Die Befestigung der Konsole 4 an den Tragelement 3 erfolgt in der Weise, dass die Konsole 4 an den beiden Enden bzw. senkrecht zur Ebene des Bodens 11 verlaufenden Schmalseiten sowie auch an der geradlinigen Seite 11.2 des Bodens 11 auf die der Platte 7 abgewandte Seite der Abwinklungen 7.1 bzw. 7.2 aufgesetzt und dort mit geeigneten Befestigungsmitteln, beispielsweise mit Hilfe von Schrauben befestigt ist.

Um die Montage der Konsole 4 zu vereinfachen, sind an dieser im Bereich des Randes 11.2 über die Unterseite des Bodens 11 wegstehende Bolzen 14 vorgesehen, mit denen die Konsole 4 an entsprechenden Öffnungen in der Abwinklung 7.2 eingehängt werden kann. Weiterhin sind an den beiden Schmalseiten 13 unten Einstellschrauben 15 vorgesehen, die eine einstellbare Anlagefläche der Konsole 4 gegen die Platte 7 bilden. Nach dem Einhängen der Konsole 4 mit den Bolzen 14 kann dann durch Verstellen der Einstellschrauben 15 die Konsole 4 derart ausgerichtet werden, dass sie mit ihrem Boden die gewünschte Lage aufweist, beispielsweise eine nach außen leicht gegenüber der Horizontalen geneigte Lage. Nach diesem Einstellen werden dann die für die eigentlichen Befestigungsschrauben notwendigen Bohrungen bei weiterhin am Tragelement 3 gehaltener Konsole 4 gebohrt und die Befestigungsschrauben eingebracht.

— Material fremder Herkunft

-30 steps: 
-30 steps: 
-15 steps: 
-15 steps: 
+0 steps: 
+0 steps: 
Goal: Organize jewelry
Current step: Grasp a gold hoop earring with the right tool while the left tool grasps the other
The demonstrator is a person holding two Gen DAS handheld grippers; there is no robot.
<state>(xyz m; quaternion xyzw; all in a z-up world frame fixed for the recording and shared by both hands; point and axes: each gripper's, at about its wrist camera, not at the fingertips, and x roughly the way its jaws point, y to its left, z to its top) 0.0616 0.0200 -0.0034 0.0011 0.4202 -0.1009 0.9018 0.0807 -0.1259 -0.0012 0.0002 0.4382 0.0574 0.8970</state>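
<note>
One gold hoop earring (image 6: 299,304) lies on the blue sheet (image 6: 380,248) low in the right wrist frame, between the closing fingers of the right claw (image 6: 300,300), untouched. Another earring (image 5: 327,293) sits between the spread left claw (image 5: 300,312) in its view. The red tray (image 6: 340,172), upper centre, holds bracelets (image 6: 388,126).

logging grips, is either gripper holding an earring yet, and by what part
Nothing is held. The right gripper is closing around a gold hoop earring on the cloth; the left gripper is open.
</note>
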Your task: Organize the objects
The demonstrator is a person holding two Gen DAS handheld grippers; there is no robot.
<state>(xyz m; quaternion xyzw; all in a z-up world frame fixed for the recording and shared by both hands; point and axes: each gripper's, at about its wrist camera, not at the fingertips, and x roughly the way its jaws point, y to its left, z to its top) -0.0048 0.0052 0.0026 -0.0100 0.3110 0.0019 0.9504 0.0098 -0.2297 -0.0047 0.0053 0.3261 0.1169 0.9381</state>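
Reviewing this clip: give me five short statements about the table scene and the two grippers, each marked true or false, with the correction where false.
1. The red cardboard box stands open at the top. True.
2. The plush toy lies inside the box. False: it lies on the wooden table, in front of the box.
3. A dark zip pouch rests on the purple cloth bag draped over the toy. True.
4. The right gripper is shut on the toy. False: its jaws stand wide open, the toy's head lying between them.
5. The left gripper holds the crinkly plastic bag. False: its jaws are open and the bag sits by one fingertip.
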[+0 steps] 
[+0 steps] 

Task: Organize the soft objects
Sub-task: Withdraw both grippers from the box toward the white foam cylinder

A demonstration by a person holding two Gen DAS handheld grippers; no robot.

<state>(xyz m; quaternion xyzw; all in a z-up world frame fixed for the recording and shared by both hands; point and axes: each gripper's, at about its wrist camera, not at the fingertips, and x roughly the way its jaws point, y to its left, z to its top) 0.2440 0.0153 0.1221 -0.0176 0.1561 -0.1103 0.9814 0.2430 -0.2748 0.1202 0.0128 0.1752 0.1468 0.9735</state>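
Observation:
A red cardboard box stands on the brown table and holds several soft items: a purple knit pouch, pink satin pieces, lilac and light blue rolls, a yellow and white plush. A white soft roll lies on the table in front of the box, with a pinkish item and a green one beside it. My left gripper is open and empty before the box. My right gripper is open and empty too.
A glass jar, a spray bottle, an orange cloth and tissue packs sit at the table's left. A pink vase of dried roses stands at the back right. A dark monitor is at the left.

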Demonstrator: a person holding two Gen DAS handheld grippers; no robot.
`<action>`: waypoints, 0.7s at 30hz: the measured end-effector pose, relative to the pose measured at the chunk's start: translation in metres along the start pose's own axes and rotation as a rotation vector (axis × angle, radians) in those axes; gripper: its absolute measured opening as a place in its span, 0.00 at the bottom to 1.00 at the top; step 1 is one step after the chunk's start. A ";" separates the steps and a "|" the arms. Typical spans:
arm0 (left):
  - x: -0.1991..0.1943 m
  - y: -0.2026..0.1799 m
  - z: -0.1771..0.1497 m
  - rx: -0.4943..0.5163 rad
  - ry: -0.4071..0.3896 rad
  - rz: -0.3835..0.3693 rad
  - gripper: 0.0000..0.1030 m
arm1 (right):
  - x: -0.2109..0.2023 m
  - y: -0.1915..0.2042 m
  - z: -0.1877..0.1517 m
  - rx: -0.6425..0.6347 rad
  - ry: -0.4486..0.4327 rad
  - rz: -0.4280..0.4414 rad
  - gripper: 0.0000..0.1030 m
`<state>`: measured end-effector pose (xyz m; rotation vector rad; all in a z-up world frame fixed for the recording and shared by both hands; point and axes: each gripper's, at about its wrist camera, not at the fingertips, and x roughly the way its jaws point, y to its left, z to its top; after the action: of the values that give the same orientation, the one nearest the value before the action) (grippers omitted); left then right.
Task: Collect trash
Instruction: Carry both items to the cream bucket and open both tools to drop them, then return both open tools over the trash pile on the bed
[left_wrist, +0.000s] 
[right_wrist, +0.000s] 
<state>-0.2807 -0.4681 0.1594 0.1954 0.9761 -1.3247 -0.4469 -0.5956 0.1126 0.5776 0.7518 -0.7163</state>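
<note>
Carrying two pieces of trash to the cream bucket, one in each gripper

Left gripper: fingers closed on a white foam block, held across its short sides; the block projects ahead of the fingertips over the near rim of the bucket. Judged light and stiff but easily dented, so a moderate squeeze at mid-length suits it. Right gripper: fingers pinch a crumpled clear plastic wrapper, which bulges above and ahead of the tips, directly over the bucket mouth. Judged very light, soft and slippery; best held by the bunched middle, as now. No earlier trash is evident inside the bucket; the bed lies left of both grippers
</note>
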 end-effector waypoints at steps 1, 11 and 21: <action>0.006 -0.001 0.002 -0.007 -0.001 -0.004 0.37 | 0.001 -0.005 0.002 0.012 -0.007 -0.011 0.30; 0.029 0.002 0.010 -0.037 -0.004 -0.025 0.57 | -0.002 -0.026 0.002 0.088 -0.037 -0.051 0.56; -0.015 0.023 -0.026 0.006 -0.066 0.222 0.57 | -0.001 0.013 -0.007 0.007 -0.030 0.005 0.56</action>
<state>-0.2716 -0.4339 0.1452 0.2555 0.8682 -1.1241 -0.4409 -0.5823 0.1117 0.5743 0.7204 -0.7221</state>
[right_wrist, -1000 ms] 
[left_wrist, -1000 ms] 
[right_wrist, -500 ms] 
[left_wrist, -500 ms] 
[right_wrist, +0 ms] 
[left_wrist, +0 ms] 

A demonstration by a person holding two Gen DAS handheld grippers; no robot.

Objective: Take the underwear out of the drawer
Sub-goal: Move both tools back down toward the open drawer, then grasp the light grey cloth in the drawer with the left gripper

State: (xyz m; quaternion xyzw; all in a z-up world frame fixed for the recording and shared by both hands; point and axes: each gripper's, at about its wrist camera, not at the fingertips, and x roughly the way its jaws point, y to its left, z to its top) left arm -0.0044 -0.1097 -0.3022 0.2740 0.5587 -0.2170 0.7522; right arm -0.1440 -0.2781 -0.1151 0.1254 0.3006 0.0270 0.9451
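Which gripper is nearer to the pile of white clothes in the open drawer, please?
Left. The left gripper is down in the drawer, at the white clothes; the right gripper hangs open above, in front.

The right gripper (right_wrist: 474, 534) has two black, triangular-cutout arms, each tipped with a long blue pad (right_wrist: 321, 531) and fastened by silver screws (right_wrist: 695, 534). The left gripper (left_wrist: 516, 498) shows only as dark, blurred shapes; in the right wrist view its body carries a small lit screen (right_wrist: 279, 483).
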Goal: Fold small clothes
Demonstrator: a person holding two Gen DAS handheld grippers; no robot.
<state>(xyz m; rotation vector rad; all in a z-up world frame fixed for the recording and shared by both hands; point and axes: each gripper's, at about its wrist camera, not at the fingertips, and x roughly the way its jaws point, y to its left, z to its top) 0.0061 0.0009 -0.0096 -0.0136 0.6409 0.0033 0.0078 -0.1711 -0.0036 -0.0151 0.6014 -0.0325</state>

Das Geländer 5 besteht bei der dargestellten Ausführungsform aus drei vertikalen Geländerpfosten 16 und oberen und unteren Querräumen 17 bzw. 18 zwischen denen die vertikalen Geländerstäbe 19 jeweils beidendig gehalten sind. Die Pfosten 16 sind dann mit ihren unteren Enden außenliegend an der Konsole 4 bzw. an der dortigen Schürze gehalten, und zwar bei der dargestellten Ausführungsform im Bereich der beiden Schmalseiten 13 und der von diesen Schmalseiten abgedeckten Abwinklungen 7.1 und im Bereich der Versteifungsfläche 12.

Auf der Oberseite des Geländers 5 ist beispielsweise der Handlauf 6 befestigt, der bei der dargestellten Ausführungsform aus einem gebogenen Holm 20 besteht, der an der Unterseite drei wegstehende Verbindungszapfen 21 aufweist, die jeweils in eine Bohrung an der Oberseite eines Pfostens 16 einführbar sind.

Wie die 7 in vergrößerter Darstellung wiedergibt, ist jeder von einem Rohrprofil gebildete Pfosten 16 an der Oberseite durch ein Abschlussstück 22 aus Metall verschlossen. In diesem Abschlussstück 22, welches die Bohrung 23 für den Verbindungszapfen 21 aufweist, ist eine Madenschraube 24 vorgesehen, mit der ein radiales Festklemmen des jeweiligen Verbindungszapfens 21 in der Bohrung 23 nach der Einstellung der gewünschten Höhe des Handlaufes 6 möglich ist.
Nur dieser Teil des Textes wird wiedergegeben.